Das Dilemma stellt sich vor allem für Frauen: wählen zu müssen zwischen Erwerbsarbeit und Familienpflichten. Eine Mehrheit der Frauen wählt heute die Mixlösung Teilzeiterwerb gekoppelt an die primäre Verantwortung für die Familie. Das Dilemma aber bleibt. Es äussert sich für die Frauen so: Teilzeitarbeit bedeutet sehr oft –bei Trennung vom Partner fast immer – mangelnde soziale Absicherung. Vollzeiterwerb und Familie lassen sich hingegen meist nicht unter einen Hut bringen.
Arbeitszeit kürzen
Die Forderung ist deshalb simpel: Es braucht kürzere Arbeitszeiten. Dadurch würde es auch mehr vollzeitig erwerbstätigen Männern ermöglicht, sich intensiver den Familienpflichten zu widmen. Das Papier widersetzt sich damit nicht der weiteren, dringend notwendigen Förderung von familienergänzender Kinderbetreuung. Es kann aber dem „flächendeckenden Outsourcing der Familienarbeit zu Gunsten einer möglichst langen und flexiblen Erwerbsarbeit“ keine gewerkschaftliche Perspektive abgewinnen.
Bewusstseinswandel
Das Papier nennt keine Zahl als Ziel bei der Wochenarbeitszeit, es verlangt einen entsprechenden Bewusstseinswandel: Die Verbände sollen eine Arbeitszeitverkürzung aus Vereinbarkeitsoptik als prioritäre Forderung in die GAV-Verhandlungen tragen. Flankiert werden soll dies mit einem Recht auf Reduktion der Arbeitszeiten aufgrund von Betreuung und dem Recht auf Urlaub bei längerer Pflege von Angehörigen (nicht nur Kindern, sondern z.B. auch Eltern).

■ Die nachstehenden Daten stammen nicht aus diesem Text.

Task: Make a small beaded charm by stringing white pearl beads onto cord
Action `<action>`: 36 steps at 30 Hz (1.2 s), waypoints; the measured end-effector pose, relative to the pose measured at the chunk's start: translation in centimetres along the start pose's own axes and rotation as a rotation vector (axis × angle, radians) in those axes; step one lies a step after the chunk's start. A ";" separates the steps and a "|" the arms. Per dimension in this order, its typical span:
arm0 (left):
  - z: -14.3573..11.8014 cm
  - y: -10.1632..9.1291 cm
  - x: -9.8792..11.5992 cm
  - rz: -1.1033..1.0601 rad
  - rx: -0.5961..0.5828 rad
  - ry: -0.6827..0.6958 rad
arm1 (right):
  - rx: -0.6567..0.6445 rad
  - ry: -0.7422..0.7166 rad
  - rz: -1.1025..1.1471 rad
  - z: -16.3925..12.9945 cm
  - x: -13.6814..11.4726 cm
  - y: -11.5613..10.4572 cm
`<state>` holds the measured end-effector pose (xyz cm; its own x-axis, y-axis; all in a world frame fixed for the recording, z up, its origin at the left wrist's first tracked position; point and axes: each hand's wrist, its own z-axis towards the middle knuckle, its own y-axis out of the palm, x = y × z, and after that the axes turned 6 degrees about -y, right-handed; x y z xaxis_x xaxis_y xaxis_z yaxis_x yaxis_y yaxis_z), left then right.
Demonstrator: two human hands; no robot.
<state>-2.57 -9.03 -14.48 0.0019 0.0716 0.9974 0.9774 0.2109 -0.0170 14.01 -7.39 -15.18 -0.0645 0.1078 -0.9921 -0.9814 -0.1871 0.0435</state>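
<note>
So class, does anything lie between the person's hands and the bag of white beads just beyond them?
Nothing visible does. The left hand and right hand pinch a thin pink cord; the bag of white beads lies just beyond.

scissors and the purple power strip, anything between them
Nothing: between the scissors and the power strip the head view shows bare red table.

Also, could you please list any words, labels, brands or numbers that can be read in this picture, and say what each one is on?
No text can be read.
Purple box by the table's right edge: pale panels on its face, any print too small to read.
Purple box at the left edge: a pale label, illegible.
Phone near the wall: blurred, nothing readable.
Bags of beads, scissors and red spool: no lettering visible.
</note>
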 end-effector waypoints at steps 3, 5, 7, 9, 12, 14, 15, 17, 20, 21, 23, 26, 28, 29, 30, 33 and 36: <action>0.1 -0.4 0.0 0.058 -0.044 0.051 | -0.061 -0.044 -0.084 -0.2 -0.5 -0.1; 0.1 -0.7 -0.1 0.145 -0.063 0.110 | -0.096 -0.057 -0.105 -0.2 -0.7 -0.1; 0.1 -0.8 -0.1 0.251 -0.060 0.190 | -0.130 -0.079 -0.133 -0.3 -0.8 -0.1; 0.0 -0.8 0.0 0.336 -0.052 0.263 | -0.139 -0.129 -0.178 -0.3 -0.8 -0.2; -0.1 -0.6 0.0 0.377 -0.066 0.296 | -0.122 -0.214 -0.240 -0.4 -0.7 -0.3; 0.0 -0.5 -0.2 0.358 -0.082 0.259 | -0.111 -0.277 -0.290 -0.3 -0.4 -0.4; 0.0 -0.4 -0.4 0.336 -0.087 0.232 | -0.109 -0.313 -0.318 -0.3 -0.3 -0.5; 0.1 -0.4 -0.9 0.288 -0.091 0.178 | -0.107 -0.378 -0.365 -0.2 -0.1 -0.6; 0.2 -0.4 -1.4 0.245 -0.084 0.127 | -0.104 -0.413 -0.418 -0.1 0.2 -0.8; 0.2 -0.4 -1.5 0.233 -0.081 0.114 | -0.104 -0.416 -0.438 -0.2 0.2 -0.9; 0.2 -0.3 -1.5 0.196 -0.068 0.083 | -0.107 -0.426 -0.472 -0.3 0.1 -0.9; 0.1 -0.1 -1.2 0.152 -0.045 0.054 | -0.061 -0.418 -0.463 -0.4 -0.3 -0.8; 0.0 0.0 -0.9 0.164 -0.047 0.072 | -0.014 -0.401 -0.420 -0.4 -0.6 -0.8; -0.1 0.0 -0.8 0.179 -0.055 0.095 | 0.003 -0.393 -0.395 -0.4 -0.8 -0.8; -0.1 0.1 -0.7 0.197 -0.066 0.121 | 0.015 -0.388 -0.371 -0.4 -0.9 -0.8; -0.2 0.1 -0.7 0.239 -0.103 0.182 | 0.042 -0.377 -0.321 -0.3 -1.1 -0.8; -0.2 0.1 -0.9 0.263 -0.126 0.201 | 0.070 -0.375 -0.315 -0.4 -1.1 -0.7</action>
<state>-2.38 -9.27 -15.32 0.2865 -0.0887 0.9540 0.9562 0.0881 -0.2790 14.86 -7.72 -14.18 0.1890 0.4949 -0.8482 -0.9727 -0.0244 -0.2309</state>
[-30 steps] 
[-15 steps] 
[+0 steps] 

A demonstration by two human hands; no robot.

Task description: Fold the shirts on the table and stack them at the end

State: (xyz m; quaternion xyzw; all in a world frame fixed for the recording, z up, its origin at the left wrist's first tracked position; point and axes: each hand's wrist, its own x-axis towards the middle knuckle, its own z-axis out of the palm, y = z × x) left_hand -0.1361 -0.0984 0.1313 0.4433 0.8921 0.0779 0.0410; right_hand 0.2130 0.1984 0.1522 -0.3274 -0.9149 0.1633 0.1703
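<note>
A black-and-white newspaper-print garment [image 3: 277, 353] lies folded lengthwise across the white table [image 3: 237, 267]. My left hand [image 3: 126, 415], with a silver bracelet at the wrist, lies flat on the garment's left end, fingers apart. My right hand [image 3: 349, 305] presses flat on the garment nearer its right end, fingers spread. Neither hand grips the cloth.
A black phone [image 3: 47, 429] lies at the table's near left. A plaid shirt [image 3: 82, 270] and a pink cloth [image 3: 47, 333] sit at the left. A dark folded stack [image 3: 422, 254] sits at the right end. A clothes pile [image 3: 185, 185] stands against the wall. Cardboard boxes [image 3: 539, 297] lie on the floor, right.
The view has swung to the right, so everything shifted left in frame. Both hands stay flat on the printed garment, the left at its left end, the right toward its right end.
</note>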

Verlangt werden zudem planbare und verlässliche Arbeitszeiten. Der Mutterschaftsurlaub soll von heute 14 auf neu 18 Wochen verlängert, ein Vaterschaftsurlaub von 8 Wochen neu eingeführt werden. Die Gewerkschaften sollen hier sowohl den Weg über das Gesetz wie auch über den GAV gehen.